A transfer of bank loans, which have more favourable returns, has begun from banks to insurers. As a consequence, insurers have to face up to the same problems as the banks have had to come up against: how to assess the risk and how to re-securitize them so as to reduce the risk. The principle of the knock-on effect has just been illustrated yet again in financial matters. The Bank-Insurer concept having seen its hour of glory; it seems now that the pendulum has now swung towards the ‘Insurer-Bank’, a new concept. Insurance companies are now tempted to enter into the chosen domain of the banks, as financial intermediaries, arguing that their revenue structure – insurance policy contributions – is better adapted to the commercialization of long-term loans for chosen targets than that of the banks, which depend to a large extent on short-term financing. Yet this is how, under normal arrangements, banks earn their living when they are not speculating on their own funds. What will be left for banks to do if insurance companies encroach upon their traditional activities and if speculating on one’s own capital is restricted or forbidden? Will they become mere deposit-takers?
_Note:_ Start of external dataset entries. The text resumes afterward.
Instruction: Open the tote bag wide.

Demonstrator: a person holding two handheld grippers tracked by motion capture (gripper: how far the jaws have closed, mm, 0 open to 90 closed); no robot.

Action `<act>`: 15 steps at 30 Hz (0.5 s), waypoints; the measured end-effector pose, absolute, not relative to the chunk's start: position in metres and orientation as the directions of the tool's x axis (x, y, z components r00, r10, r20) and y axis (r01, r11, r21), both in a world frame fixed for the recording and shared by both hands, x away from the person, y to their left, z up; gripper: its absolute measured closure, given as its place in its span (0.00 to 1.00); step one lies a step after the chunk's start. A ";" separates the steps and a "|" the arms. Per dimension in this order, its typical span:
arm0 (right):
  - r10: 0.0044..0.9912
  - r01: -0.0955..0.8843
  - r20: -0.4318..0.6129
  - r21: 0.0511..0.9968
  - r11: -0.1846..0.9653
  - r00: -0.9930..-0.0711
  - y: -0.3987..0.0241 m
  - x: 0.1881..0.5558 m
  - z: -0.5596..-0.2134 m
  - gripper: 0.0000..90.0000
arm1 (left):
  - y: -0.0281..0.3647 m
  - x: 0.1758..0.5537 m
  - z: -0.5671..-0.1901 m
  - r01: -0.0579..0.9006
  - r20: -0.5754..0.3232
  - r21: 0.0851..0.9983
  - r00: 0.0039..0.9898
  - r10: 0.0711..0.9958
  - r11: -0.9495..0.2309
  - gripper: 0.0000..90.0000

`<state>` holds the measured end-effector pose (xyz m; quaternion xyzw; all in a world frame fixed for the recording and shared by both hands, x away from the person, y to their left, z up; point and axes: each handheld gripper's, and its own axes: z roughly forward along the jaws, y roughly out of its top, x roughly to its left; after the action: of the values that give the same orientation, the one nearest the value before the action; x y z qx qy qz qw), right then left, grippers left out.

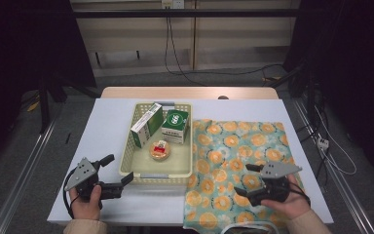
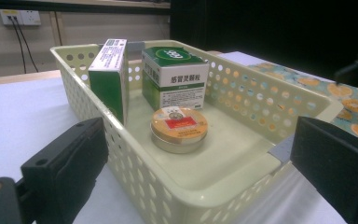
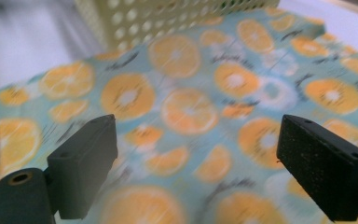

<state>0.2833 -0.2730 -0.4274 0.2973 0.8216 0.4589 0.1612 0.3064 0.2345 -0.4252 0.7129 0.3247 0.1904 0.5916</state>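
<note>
The right gripper, jaws apart and empty above the orange-print cloth, could bunch it against the basket the unclenched left gripper straddles.

Each hand carries a black gripper, the left gripper and the right gripper. Behind the jaws sits a grey three-cornered plate with small holes. The person's sleeves are tan.
</note>
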 end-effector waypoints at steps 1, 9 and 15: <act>0.641 0.337 -0.006 0.847 0.412 -0.768 -0.273 0.292 -0.425 0.14 | 0.234 0.306 -0.425 0.236 -0.107 0.967 0.716 0.690 -0.096 0.04; 0.702 0.421 0.019 0.812 0.405 -0.712 -0.271 0.367 -0.427 0.16 | 0.231 0.305 -0.425 0.237 -0.104 0.966 0.726 0.679 -0.106 0.04; 0.742 0.460 0.022 0.797 0.392 -0.670 -0.272 0.416 -0.432 0.18 | 0.231 0.304 -0.424 0.229 -0.104 0.968 0.736 0.669 -0.102 0.04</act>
<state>0.4163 -0.2724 -0.4320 0.3683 0.8163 0.4104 0.1719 0.3038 0.2308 -0.4242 0.7188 0.3124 0.1856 0.5927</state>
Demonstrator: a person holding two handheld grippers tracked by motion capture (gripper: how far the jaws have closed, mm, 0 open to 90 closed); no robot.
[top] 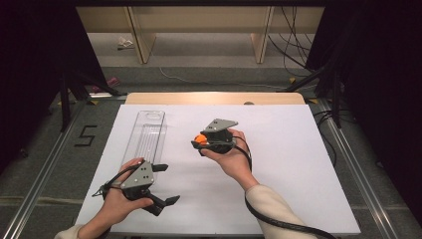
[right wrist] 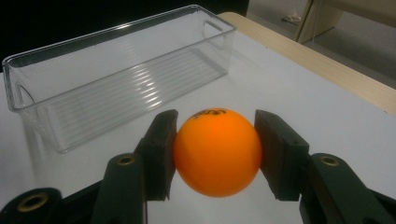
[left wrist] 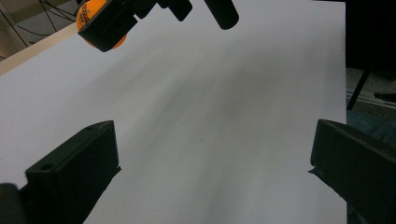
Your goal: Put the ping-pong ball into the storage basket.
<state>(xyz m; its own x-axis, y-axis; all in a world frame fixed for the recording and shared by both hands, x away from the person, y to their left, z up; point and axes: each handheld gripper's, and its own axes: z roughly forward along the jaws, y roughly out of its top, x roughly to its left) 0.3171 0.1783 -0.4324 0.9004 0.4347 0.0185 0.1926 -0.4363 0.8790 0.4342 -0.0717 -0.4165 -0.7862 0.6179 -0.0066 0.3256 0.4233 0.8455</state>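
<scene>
An orange ball (right wrist: 217, 151) with dark print on top sits squeezed between the two black pads of my right gripper (right wrist: 215, 154), held above the white table sheet. From above, the same ball (top: 200, 139) peeks out at the left end of the right gripper (top: 201, 142), near the table's middle. The ball (left wrist: 88, 21) also appears at the top left of the left gripper view. My left gripper (top: 166, 183) rests low at the front left, jaws spread wide with nothing between them. A long clear plastic bin (top: 146, 135) lies empty at the left, just beyond the left gripper.
The white sheet (top: 278, 149) covers a wooden table whose far edge (top: 214, 97) shows beyond it. Cables and wooden furniture legs stand on the floor behind. Black stands flank the table on both sides.
</scene>
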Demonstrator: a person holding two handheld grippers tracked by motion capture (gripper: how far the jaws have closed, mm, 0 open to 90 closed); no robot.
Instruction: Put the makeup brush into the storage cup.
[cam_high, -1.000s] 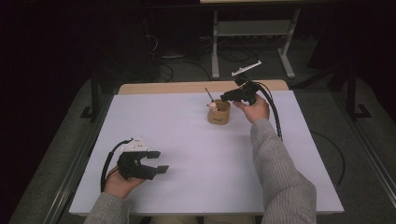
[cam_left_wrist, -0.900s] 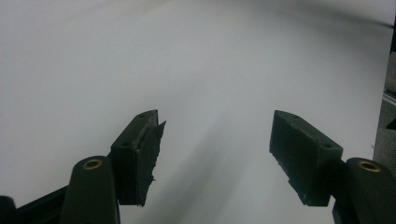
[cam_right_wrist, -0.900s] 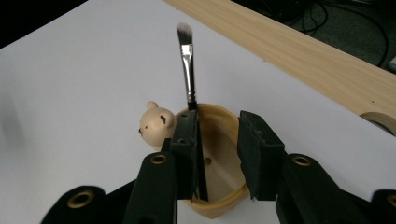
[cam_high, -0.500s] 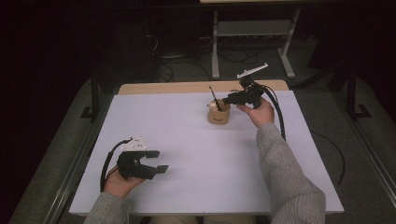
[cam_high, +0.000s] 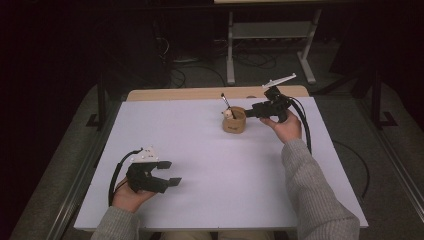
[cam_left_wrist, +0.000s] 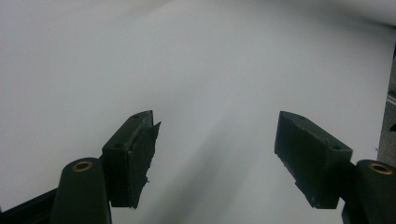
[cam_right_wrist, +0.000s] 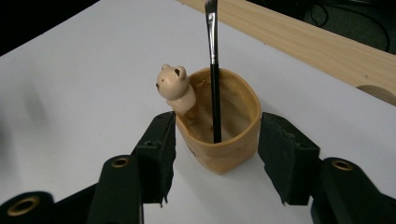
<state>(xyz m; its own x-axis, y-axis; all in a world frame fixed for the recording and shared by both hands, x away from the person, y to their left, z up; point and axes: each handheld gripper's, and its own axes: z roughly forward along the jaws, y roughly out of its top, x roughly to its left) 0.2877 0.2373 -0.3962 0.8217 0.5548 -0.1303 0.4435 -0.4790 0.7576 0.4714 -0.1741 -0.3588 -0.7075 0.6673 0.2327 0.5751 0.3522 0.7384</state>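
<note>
One tan cup (cam_right_wrist: 223, 135), one brush (cam_right_wrist: 214, 65), one bear figure (cam_right_wrist: 175, 89), one table (cam_high: 200, 150).

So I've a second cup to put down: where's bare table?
The white table lies bare between the left gripper and the tan cup, and along its far left. It is crowded only where the right gripper straddles that cup.

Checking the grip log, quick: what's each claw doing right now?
Left claw: open, nothing between its jaws.
Right claw: open, jaws just been opening, either side of the bear cup, pads apart from it.

cup (cam_right_wrist: 224, 140): glossy ceramic | brush (cam_right_wrist: 214, 70): blk gloss handle | table (cam_high: 200, 165): matt wht
</note>
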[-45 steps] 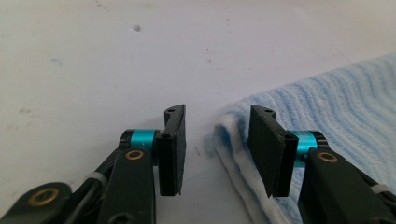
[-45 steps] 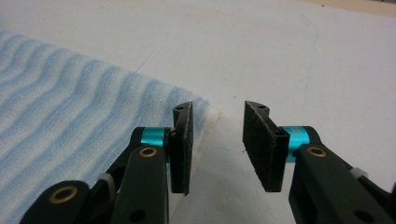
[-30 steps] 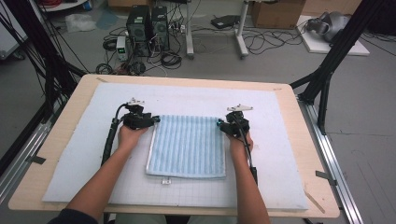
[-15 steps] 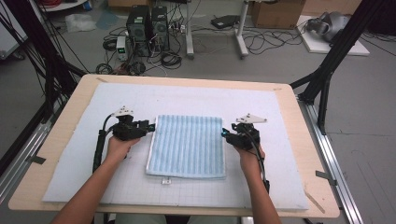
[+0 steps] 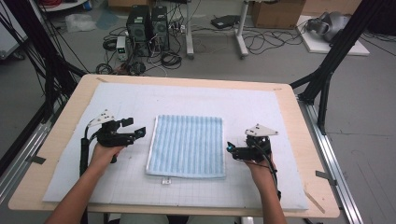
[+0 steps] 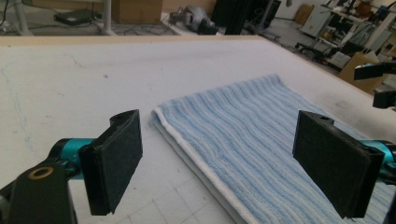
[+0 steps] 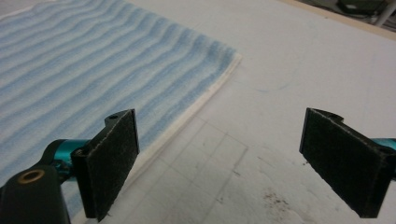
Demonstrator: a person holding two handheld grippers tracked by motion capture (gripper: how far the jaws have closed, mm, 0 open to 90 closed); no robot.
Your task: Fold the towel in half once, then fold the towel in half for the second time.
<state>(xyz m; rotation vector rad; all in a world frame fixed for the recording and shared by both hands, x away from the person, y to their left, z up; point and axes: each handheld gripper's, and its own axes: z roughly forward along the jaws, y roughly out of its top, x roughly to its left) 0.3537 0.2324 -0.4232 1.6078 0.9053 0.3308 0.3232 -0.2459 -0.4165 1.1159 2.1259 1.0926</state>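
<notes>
A light-blue striped towel [image 5: 187, 145] lies folded flat in the middle of the white mat. My left gripper [image 5: 140, 132] hovers just off its left edge and points at it. In the left gripper view the left gripper [image 6: 224, 163] has just been opening; its pads [image 6: 116, 161] stand wide apart with no cloth pinched, and the towel [image 6: 243, 135] lies ahead of them. My right gripper [image 5: 229, 148] sits off the towel's right edge. Its jaws have just been opening too: the right gripper [image 7: 229, 163] is open over bare mat, the towel [image 7: 93, 70] to its left.
The white gridded mat [image 5: 224, 100] covers a wooden table [image 5: 322, 212]. A small label [image 5: 165, 181] lies at the towel's near edge. Black frame legs [image 5: 327, 70] stand at the table's corners. Computers and cables [image 5: 149, 28] sit on the floor beyond.
Both hands have drawn outward and toward the person, away from the towel's far corners. Both pairs of jaws have opened wide. The towel stays flat.
</notes>
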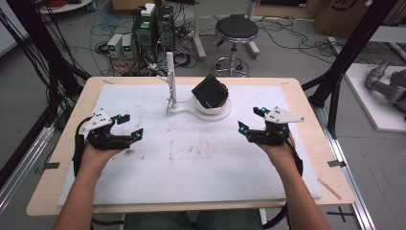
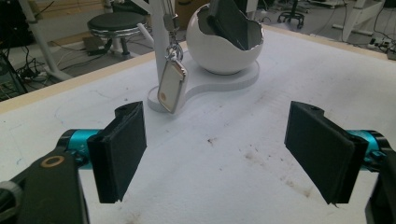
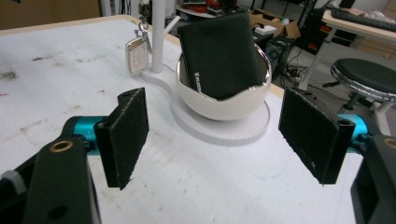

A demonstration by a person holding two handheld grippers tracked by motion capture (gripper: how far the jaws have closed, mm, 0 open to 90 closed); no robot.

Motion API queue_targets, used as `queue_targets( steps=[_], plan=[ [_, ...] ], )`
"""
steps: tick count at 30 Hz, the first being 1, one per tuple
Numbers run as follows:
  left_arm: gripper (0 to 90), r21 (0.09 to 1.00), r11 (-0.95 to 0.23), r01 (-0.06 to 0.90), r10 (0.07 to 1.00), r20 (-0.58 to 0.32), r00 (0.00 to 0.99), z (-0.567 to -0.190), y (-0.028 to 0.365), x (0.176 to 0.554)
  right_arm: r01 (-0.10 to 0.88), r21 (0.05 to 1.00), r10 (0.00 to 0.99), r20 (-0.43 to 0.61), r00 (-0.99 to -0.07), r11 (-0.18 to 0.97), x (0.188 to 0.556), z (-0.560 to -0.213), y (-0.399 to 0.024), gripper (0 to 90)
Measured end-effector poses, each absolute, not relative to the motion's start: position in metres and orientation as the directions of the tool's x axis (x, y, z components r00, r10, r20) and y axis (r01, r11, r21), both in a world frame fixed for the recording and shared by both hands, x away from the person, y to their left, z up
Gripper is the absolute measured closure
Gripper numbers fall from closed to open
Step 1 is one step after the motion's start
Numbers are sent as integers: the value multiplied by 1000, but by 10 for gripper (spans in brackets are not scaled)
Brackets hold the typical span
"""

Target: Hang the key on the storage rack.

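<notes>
With the black wallet (image 3: 219,53) resting upright in the white bowl (image 3: 224,105) at twelve o'clock on the counter (image 1: 201,163), both the left hand-held gripper (image 1: 128,126) and the right hand-held gripper (image 1: 252,120) are released and empty, flanking it.

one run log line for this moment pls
left gripper: open, empty | right gripper: open, empty | wallet: in white bowl | key fob: hanging
</notes>
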State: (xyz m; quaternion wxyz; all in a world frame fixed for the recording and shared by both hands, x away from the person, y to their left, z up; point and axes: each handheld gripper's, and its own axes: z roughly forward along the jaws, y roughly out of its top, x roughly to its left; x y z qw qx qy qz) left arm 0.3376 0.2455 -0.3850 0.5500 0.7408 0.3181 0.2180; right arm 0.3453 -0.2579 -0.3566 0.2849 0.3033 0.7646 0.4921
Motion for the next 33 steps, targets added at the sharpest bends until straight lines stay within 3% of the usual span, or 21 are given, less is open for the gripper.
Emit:
queue_targets(
  steps=[15,33],
  plan=[
    [208,952,-198,233,702,-29,712,-390,241,340,263,938,812,-31,-583,225,331,-394,-290,209],
    [199,948,-198,249,707,-38,706,-395,242,338,326,916,829,-13,-559,234,338,-402,-291,209]
  ],
)
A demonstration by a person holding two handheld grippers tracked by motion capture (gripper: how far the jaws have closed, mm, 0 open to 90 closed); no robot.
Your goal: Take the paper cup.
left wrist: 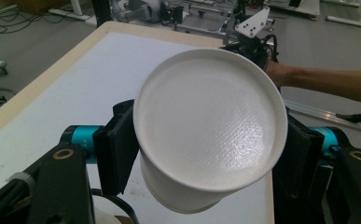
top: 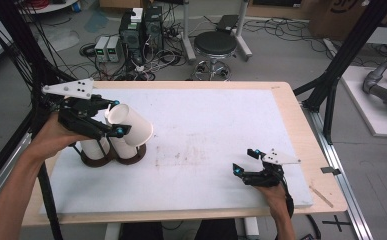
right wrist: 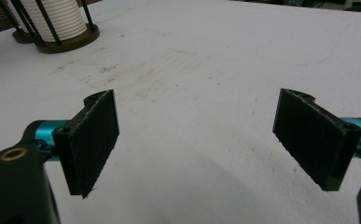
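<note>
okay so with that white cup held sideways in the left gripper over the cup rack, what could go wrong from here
1. The left gripper pinches the white cup by its thin side wall; squeezing harder could dent it, easing off could drop it.
2. The cup hangs tilted just above the stacked cups in the brown rack; a careless move might knock the stacks or rods.
3. The right gripper rests open, apart from the rack, too far to steady it.

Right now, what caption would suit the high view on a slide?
Left gripper holds a tilted white cup above the cup rack; right gripper rests open on the table.
</note>
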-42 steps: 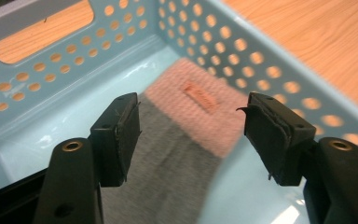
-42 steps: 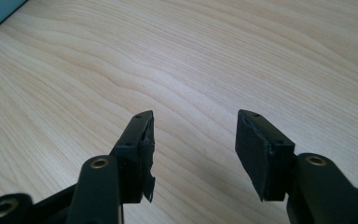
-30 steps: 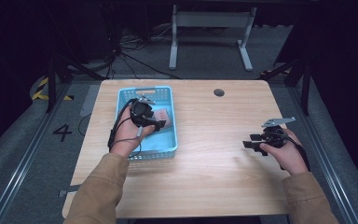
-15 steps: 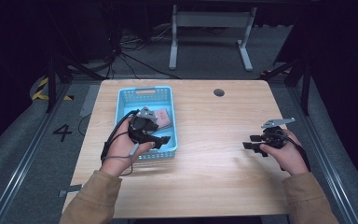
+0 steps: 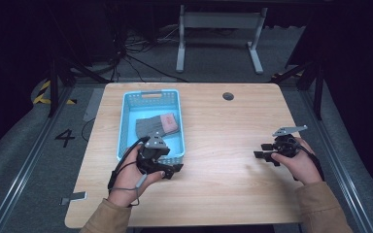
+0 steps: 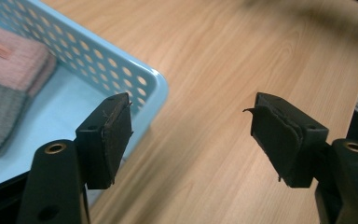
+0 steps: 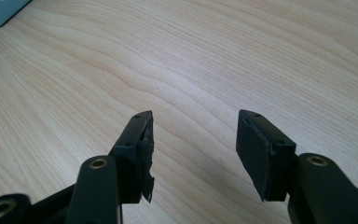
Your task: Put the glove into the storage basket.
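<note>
The wooden table (image 5: 223, 145) carries one light-blue perforated basket (image 5: 128, 126), and in it lies one folded grey sock with a pink cuff (image 5: 156, 125), resting flat on the basket floor toward the far half. There are two grippers, one per hand.

The left gripper (image 5: 171, 170) sits at the basket's near right corner, outside the rim, and its jaws have just been opening; the left gripper view shows them wide apart with nothing between them, one pad over the basket's corner wall and one over bare wood. The sock looks delivered, so the step seems to be drawing that hand clear. I'd do it by coming away level and slightly high, so neither pad clips the basket's corner and drags it.

The right gripper (image 5: 264, 156) rests well apart on the right side, jaws spread over bare wood, holding nothing.
</note>
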`<state>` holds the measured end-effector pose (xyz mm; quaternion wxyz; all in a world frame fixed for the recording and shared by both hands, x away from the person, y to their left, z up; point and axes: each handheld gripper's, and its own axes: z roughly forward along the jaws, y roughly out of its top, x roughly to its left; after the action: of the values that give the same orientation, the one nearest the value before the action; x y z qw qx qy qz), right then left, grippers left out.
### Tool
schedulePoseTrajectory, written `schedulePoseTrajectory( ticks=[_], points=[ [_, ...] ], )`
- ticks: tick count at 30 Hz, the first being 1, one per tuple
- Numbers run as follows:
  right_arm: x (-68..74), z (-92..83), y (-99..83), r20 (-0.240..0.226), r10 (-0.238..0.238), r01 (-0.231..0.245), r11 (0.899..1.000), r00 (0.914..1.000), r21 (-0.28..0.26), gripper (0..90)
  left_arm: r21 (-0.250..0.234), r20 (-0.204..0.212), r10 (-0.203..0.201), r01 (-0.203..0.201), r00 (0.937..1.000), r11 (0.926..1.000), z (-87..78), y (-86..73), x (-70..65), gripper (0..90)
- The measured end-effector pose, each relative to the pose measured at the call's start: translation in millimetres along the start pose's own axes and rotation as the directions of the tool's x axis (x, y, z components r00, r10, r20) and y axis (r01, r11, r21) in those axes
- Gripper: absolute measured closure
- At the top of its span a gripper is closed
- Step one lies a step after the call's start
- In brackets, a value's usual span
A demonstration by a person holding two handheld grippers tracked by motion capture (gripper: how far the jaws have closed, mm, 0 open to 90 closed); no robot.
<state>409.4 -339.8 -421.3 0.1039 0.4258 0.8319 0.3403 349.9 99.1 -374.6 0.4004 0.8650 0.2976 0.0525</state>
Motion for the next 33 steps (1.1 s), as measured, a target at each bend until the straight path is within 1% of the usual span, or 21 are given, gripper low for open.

Fortunately, this is only the beginning of a process which will have to be confirmed. In the meantime, the International Association of Insurance Supervisors (IAIS), their regulatory body, is getting ready to designate 48 gropes of insurers in 13 different countries as systemically important institutions. For the happy chosen ones, this signifies the adoption of tighter supervision, although in its clemency the IAIS has announced that ‘incentive based measures’ would be privileged. Adopting an attitude common to financial circles, the insurers are attempting to circumvent these new regulatory constraints by emphasizing that their economic model is different to that of the banks, and that measures destined for the banks should not be directly applied to insurers. They are also fighting for the regulatory framework of the Solvency II directive (the insurers’ equivalent of Basel III for banks) to integrate the securitization products which they would like to issue so as to develop their activities more easily and thus kill two birds with one stone.

The insurance sector, which seemed to have come through the European crisis unscathed, has been contaminated and is preparing to be even more so. Slowly, in the core of the financial system, the cards are being re-dealt, but this will solve nothing since the rules of the game remain just as lenient, and in many cases non-existent. As the cracks continue to open up the financial system is becoming more and more fragile.